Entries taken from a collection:
-- Opening Marker --
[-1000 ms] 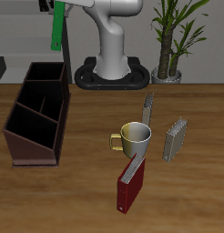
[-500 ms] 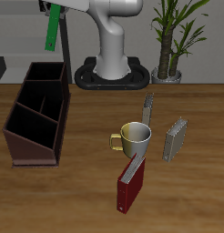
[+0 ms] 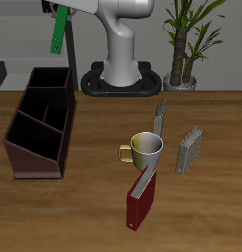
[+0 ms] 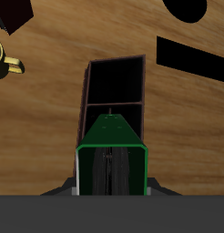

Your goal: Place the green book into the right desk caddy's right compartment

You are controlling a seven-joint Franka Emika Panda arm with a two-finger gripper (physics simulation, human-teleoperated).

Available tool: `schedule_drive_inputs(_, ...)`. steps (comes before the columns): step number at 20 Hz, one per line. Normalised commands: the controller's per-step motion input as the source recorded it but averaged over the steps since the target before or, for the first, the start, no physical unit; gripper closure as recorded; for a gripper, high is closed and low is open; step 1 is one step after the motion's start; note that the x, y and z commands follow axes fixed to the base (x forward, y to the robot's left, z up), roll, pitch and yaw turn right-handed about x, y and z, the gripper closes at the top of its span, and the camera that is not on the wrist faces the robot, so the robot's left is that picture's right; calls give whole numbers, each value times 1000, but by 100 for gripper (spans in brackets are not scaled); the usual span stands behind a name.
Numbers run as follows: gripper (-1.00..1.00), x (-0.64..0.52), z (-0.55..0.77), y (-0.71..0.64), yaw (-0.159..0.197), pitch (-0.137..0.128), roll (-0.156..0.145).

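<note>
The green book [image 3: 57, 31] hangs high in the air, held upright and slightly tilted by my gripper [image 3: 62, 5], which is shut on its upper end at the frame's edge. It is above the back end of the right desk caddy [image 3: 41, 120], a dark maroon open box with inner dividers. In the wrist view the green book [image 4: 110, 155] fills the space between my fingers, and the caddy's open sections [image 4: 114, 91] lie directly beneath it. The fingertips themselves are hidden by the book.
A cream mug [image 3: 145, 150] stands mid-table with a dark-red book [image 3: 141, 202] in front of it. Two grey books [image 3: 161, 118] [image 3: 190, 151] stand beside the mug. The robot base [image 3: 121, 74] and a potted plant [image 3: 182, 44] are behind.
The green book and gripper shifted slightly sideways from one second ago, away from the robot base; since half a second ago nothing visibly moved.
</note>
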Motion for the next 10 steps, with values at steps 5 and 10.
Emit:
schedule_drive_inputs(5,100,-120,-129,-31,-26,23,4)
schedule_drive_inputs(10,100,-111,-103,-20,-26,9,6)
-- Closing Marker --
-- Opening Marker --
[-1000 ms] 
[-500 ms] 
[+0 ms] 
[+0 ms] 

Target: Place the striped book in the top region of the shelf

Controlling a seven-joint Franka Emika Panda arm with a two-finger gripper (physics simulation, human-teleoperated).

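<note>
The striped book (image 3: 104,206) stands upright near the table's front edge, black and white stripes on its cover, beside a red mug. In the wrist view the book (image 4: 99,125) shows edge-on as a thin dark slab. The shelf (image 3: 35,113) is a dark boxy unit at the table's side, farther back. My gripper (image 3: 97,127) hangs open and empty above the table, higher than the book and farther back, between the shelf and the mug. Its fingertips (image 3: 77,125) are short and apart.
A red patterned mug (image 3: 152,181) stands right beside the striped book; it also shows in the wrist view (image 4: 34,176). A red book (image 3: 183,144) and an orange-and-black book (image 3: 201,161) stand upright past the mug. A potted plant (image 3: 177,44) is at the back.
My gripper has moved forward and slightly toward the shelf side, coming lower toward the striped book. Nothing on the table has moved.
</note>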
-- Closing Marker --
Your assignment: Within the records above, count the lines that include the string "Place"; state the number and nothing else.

Answer section: 2